As associate professor of New Testament at Ecumenical Theological Seminary in Detroit, James holds a Ph.D. in Second Temple Judaism from the Department of Near Eastern Studies at the University of Michigan. He has taught Biblical Studies, Classics, Religious Studies, World Religions, and Liturgical Theology at several institutions, including the University of Michigan and Ecumenical Theological Seminary. He has published a number of books and peer-reviewed articles, has delivered numerous papers at professional conferences, and is an active member of the Society of Biblical Literature.
He is the author of The Messiah: A Comparative Study of the Enochic Son of Man and the Pauline Kyrios (London: T&T Clark, 2011) and The Struggle to Reclaim the Liturgy in the Lutheran Church: Adiaphora in Historical, Theological and Practical Perspective (Mellen: 2005), included here in a select bibliography for an article on Lutheran Worship in The Cambridge Dictionary of Christianity (2010). His teaching highlights early Jewish and early church views of exploitation of the economically marginalized, and postmodern/post-colonial appropriation of justice regarding wealth, poverty, endurance, and liberation. His research focuses on first- and second-century developments of early christology, as well as social and ideological intersections of Judaism, Christianity, and Islam.

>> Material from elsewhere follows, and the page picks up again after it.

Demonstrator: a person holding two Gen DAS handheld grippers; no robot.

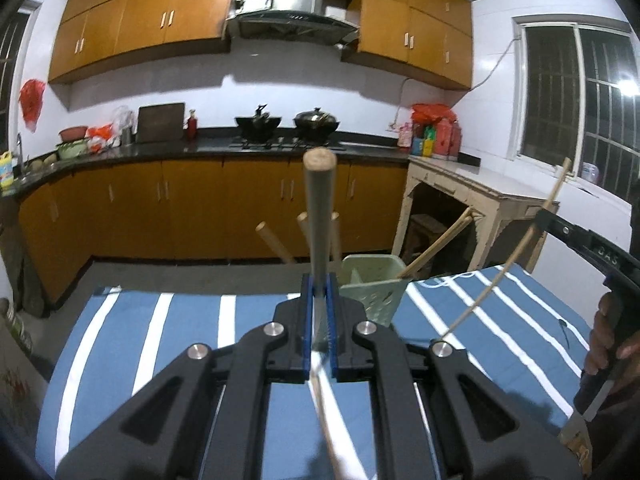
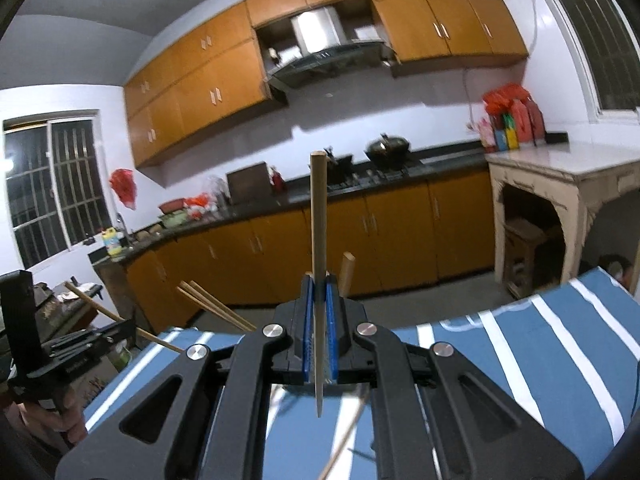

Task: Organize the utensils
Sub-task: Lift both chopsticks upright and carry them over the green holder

With 25 years of experience as a parish pastor, James’ current ministry is in an urban setting where his congregation hosts the Huron Valley Urban Farm in Ypsilanti Township. HVUF is an emerging community-focused food growing project that is local, clean, and sustainable, with the goal of empowering residents of the surrounding neighborhoods to increase their food security and develop stronger relationships with each other through shared experiences of working together to grow food.